# Work instruction:
Images in the data are to be skipped, while every line is restated exactly as written.

# Data block:
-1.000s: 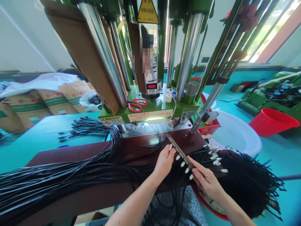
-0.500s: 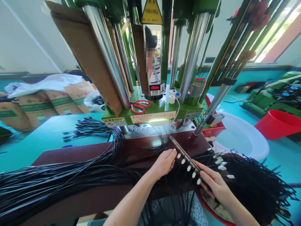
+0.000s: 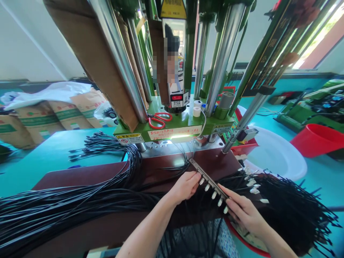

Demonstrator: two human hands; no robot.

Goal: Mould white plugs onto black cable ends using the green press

# Answer to the exercise:
-1.000s: 
-0.500s: 
+0.000s: 

Demonstrator: two human hands; no robot.

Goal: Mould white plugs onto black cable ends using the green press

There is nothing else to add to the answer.